Up to and including the line that contains "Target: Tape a", reproduce every line exactly, beginning with the first line below.

- - -

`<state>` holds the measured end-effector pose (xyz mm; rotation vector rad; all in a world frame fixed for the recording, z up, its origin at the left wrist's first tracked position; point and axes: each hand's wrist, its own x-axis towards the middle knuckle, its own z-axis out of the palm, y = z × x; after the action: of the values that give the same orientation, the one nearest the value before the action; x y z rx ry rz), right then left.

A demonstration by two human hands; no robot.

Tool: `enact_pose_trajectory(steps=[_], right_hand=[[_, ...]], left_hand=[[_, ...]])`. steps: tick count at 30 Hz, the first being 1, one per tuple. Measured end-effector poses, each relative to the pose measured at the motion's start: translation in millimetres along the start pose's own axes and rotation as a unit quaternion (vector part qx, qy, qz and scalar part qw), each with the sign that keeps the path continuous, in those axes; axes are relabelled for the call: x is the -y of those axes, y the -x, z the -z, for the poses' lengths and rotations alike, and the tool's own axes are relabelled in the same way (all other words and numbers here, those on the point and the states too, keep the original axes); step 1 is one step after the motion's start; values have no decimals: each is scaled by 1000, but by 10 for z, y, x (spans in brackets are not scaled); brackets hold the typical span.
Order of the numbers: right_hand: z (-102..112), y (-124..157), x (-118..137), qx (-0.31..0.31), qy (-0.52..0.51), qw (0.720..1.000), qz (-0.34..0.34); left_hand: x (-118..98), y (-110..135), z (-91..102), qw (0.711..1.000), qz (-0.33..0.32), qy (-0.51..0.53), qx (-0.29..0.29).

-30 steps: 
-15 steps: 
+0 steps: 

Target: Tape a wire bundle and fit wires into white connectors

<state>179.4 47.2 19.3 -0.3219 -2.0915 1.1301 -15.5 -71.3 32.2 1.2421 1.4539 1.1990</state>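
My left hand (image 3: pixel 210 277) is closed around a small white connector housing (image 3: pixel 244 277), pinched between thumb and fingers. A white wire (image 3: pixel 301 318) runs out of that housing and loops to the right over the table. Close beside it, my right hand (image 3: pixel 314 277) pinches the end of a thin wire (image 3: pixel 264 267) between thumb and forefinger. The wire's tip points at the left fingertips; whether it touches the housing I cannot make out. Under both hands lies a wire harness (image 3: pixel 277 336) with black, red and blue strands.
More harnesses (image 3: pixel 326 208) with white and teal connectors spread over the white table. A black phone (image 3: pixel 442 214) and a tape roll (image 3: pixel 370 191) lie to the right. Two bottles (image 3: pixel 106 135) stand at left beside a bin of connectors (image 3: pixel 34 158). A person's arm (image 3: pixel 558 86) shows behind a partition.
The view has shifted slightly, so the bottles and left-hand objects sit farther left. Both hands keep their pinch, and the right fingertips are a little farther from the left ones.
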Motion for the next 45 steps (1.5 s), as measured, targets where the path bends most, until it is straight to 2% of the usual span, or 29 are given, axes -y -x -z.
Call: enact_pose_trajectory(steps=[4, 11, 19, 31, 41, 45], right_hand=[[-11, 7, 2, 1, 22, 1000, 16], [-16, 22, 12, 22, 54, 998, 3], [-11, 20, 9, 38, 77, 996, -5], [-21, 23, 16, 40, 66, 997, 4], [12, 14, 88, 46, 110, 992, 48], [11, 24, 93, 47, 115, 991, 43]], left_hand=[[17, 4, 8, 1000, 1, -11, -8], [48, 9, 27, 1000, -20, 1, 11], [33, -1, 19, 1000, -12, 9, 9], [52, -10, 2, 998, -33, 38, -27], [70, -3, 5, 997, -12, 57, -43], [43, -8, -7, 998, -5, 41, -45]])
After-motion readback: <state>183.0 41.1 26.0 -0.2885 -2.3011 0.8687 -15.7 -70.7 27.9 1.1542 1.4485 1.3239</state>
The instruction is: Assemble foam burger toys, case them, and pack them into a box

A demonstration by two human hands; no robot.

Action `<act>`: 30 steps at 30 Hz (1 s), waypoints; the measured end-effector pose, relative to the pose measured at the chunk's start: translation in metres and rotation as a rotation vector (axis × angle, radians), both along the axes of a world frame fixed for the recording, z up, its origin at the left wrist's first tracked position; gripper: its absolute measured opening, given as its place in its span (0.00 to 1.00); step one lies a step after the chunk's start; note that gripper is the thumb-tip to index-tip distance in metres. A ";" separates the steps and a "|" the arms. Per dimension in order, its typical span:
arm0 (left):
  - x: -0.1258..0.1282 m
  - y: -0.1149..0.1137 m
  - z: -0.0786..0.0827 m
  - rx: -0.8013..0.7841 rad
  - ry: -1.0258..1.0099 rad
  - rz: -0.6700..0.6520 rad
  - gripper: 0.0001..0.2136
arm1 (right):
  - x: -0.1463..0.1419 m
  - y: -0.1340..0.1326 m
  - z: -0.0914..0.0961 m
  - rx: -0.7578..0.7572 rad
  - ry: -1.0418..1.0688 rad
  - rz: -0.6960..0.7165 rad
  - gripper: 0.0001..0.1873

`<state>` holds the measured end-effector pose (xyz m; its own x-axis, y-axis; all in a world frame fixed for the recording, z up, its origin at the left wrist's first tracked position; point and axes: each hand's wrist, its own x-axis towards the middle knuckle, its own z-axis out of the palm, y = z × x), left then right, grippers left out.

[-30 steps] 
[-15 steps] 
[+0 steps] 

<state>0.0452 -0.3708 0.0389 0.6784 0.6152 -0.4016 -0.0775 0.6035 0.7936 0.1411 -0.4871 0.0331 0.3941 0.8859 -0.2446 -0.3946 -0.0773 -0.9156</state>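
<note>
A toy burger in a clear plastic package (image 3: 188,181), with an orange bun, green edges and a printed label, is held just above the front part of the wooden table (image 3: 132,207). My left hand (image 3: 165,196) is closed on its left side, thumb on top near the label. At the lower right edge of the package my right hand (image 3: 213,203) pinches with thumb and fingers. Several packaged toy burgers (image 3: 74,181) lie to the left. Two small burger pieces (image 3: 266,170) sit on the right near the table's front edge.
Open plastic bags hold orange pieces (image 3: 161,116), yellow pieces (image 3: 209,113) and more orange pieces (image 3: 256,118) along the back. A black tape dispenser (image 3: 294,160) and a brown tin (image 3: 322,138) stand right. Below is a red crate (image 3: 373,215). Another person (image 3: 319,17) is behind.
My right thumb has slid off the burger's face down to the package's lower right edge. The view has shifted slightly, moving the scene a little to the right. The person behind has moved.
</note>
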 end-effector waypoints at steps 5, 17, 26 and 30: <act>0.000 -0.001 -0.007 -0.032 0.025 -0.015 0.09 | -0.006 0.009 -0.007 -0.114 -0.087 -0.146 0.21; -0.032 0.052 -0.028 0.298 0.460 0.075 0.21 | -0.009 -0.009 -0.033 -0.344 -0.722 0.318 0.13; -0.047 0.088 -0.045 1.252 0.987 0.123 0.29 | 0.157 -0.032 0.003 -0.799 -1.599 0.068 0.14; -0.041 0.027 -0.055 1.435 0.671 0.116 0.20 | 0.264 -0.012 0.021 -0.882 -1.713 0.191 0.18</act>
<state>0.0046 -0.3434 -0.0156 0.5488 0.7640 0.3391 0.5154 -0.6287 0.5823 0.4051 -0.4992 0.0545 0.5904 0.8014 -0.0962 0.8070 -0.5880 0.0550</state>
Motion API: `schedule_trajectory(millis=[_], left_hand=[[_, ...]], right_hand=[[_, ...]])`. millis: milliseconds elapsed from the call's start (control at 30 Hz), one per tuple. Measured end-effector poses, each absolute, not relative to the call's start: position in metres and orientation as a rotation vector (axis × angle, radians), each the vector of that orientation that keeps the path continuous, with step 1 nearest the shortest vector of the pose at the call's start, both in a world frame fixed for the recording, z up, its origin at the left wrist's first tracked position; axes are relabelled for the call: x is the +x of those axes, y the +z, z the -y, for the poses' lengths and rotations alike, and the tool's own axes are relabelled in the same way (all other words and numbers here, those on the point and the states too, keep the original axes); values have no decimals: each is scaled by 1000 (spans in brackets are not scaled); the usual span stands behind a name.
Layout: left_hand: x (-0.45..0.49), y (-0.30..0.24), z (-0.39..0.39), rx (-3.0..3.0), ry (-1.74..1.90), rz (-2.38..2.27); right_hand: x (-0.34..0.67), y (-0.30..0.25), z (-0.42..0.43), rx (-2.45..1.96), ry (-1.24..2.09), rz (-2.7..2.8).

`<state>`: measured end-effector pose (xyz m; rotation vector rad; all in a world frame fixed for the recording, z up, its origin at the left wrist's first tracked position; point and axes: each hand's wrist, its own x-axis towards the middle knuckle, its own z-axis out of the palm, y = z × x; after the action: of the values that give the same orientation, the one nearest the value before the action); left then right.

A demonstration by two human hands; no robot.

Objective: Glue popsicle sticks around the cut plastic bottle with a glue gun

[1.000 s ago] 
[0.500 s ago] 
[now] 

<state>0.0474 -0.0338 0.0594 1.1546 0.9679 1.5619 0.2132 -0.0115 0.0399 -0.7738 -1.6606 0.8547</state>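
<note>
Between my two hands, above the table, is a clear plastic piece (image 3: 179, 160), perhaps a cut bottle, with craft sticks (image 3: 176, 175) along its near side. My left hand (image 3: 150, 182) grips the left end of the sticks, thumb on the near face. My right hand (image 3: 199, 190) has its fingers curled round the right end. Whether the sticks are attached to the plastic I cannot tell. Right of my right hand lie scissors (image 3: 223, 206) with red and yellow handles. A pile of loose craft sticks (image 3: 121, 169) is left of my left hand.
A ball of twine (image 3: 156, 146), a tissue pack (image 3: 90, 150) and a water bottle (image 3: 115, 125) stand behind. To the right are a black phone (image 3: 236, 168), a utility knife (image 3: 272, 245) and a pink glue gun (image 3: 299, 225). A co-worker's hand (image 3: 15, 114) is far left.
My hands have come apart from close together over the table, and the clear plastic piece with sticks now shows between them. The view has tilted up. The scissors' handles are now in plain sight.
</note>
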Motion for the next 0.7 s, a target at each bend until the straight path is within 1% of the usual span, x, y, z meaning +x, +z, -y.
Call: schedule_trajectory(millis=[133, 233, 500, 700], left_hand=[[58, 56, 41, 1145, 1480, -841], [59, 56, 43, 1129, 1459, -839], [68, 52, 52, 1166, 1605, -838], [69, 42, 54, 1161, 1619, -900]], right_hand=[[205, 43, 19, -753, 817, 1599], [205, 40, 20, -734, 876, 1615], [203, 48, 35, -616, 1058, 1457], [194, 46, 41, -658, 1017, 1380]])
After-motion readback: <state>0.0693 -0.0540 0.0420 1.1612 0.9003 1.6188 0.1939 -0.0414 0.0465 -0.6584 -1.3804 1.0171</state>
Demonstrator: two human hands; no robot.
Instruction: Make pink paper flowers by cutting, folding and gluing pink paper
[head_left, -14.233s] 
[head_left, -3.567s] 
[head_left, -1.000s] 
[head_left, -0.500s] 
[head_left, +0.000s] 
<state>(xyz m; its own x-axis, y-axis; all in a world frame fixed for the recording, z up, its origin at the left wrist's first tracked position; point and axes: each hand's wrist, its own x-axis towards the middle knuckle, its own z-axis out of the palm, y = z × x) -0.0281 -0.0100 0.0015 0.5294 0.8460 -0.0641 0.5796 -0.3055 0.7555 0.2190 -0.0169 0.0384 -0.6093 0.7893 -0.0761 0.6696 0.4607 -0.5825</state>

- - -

- **Completed task**:
`<state>` holds the measured end-effector pose (xyz mm; rotation vector rad; all in a world frame fixed for the recording, z up, its origin at the left wrist's first tracked position; point and axes: each hand's wrist, its own x-axis towards the middle knuckle, its own z-axis out of the palm, y = z × x; after the action: of the values that give the same orientation, the one nearest the value before the action; x y z rx ry rz), right then left.

A demonstration by two human hands; no robot.

Tool: `enact_pose_trajectory(steps=[_], right_hand=[[_, ...]], left_hand=[[_, ...]])`. steps: tick count at 30 Hz, the first being 1, one per tuple. Measured end-effector poses, each relative to the pose measured at the motion's start: translation in millimetres along the start pose's own axes and rotation as a unit quaternion (vector part qx, qy, qz and scalar part qw), each with the sign that keeps the path continuous, in those axes; axes are relabelled for the call: x is the -y of those axes, y the -x, z the -z, for the poses' lengths and rotations alike, and the tool's own axes are relabelled in the same way (all other words and numbers here, those on the point and the states too, keep the original axes); step 1 is one step after the motion's start; values have no decimals: each is scaled by 1000, but by 10 for z, y, x (spans in brackets are not scaled); brackets hold the typical span.
Order of the numbers: right_hand: z (-102..112), y (-124..157), x (-118..137), qx (-0.31..0.31), qy (-0.52..0.51), qw (0.720..1.000), qz (-0.34..0.34); left_hand: x (-118..98), y (-110..135), z (-91..102), qw (0.711..1.000), qz (-0.33..0.32), qy (-0.51..0.53), qx (-0.29..0.29).

-30 steps: 
-15 steps: 
+0 steps: 

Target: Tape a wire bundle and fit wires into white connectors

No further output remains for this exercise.